> **Items listed in a dataset**
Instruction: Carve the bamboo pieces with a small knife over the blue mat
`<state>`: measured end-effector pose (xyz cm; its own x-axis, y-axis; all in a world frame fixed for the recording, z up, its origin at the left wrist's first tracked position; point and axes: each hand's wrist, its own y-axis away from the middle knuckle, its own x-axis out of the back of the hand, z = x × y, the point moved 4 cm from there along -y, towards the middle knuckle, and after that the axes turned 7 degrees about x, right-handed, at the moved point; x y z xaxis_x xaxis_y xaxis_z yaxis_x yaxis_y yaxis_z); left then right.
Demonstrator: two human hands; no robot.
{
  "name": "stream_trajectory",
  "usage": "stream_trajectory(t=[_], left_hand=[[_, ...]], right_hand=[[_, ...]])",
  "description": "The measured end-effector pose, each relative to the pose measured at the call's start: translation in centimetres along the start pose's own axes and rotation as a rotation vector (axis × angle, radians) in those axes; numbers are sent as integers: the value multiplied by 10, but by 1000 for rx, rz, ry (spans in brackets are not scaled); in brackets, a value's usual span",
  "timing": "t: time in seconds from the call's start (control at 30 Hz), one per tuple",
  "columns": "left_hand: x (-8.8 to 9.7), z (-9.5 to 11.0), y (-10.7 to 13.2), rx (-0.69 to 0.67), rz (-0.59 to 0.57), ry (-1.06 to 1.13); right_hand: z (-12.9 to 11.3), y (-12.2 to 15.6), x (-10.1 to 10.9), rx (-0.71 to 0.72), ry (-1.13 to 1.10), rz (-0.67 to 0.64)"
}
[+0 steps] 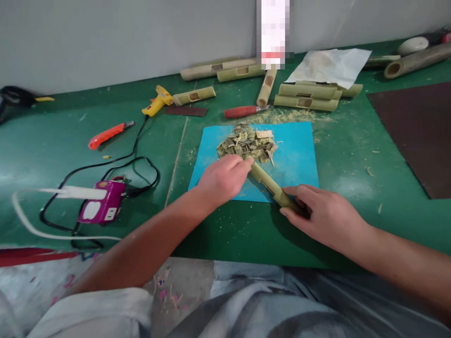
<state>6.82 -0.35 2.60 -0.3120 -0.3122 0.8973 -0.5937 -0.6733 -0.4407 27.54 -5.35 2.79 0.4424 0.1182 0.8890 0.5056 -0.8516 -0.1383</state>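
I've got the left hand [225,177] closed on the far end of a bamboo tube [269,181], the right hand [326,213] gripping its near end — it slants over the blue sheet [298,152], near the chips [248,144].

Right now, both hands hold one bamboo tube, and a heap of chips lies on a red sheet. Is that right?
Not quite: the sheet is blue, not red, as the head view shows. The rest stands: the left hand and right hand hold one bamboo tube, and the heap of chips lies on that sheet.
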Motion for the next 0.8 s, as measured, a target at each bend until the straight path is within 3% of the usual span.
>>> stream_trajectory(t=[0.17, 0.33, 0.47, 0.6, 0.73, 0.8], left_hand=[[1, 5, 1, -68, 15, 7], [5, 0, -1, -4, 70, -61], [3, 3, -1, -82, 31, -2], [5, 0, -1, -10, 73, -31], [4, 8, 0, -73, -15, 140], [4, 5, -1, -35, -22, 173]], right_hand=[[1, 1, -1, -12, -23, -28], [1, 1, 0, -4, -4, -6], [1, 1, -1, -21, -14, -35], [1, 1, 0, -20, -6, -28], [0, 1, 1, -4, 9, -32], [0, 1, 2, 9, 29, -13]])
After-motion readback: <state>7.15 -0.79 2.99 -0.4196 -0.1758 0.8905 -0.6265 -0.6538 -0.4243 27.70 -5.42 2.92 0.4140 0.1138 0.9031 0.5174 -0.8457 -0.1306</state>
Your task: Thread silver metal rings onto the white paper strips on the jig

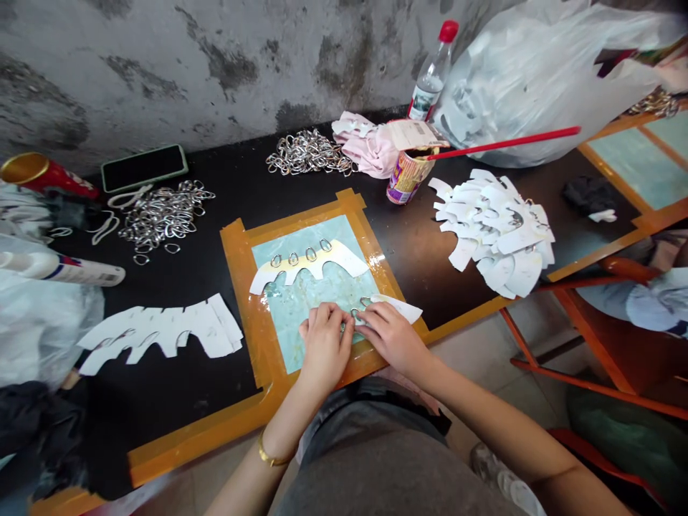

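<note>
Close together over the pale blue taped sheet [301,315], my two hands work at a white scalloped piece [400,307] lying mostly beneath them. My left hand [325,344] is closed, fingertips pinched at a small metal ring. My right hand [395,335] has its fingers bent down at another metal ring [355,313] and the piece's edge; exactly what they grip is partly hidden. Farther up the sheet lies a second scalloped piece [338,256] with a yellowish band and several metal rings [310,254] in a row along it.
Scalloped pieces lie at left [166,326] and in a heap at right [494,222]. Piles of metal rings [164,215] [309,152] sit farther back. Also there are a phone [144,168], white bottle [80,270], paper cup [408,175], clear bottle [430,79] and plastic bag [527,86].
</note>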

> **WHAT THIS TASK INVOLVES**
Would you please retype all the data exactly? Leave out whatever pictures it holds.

> **RESULT**
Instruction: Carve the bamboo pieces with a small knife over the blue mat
`<state>`: measured end-effector pose (xyz cm; its own x-axis, y-axis; all in a world frame fixed for the recording, z up, its origin at the left wrist's first tracked position; point and axes: each hand's wrist, its own y-axis away from the middle knuckle, its own x-axis out of the back of the hand, z = x × y, the point moved 4 cm from there along -y, towards the middle knuckle, and after that the axes turned 7 degrees about x, right-handed, at the moved point; x y z xaxis_x xaxis_y xaxis_z yaxis_x yaxis_y yaxis_z); left then right.
Demonstrator: two human hands; no robot.
{
  "name": "stream_trajectory",
  "usage": "stream_trajectory(t=[_], left_hand=[[_, ...]], right_hand=[[_, ...]])",
  "description": "The measured end-effector pose, each relative to the pose measured at the call's start: translation in centimetres along the start pose's own axes and rotation as a rotation vector (axis × angle, radians) in those axes; numbers are sent as integers: the value multiplied by 10, but by 1000 for rx, rz, ry (spans in brackets are not scaled); in brackets, a value's usual span",
  "timing": "t: time in seconds from the call's start (control at 30 Hz), one per tuple",
  "columns": "left_hand: x (-8.8 to 9.7), z (-9.5 to 11.0), y (-10.7 to 13.2), rx (-0.69 to 0.67), rz (-0.59 to 0.57), ry (-1.06 to 1.13); right_hand: z (-12.9 to 11.3), y (-12.2 to 15.6), x (-10.1 to 10.9), rx (-0.71 to 0.72), ry (-1.13 to 1.10), rz (-0.67 to 0.64)"
}
[+0 steps] 
<state>6.82 -0.35 2.60 -0.3120 -0.3122 0.8973 -0.5937 -0.6733 -0.4407 27.54 -5.35 2.79 0.4424 0.1182 0.8890 0.5056 -0.8516 -0.1383</state>
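I've got the left hand [225,177] closed on the far end of a bamboo tube [269,181], the right hand [326,213] gripping its near end — it slants over the blue sheet [298,152], near the chips [248,144].

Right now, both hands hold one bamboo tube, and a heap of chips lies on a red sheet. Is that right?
Not quite: the sheet is blue, not red, as the head view shows. The rest stands: the left hand and right hand hold one bamboo tube, and the heap of chips lies on that sheet.
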Motion for the next 0.8 s, as measured, a target at each bend until the straight path is within 3% of the usual span.
>>> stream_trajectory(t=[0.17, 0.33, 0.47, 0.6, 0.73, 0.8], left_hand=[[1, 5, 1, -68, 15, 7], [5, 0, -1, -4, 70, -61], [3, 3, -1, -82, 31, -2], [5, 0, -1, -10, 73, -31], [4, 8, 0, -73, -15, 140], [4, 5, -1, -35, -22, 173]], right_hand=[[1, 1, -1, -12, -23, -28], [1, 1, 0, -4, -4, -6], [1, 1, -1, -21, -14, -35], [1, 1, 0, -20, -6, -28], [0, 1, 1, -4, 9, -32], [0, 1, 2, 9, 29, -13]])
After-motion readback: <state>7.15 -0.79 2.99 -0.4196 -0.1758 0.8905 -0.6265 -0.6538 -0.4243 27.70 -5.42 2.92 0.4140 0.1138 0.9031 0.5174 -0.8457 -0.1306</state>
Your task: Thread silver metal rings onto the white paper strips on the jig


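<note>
Close together over the pale blue taped sheet [301,315], my two hands work at a white scalloped piece [400,307] lying mostly beneath them. My left hand [325,344] is closed, fingertips pinched at a small metal ring. My right hand [395,335] has its fingers bent down at another metal ring [355,313] and the piece's edge; exactly what they grip is partly hidden. Farther up the sheet lies a second scalloped piece [338,256] with a yellowish band and several metal rings [310,254] in a row along it.
Scalloped pieces lie at left [166,326] and in a heap at right [494,222]. Piles of metal rings [164,215] [309,152] sit farther back. Also there are a phone [144,168], white bottle [80,270], paper cup [408,175], clear bottle [430,79] and plastic bag [527,86].
</note>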

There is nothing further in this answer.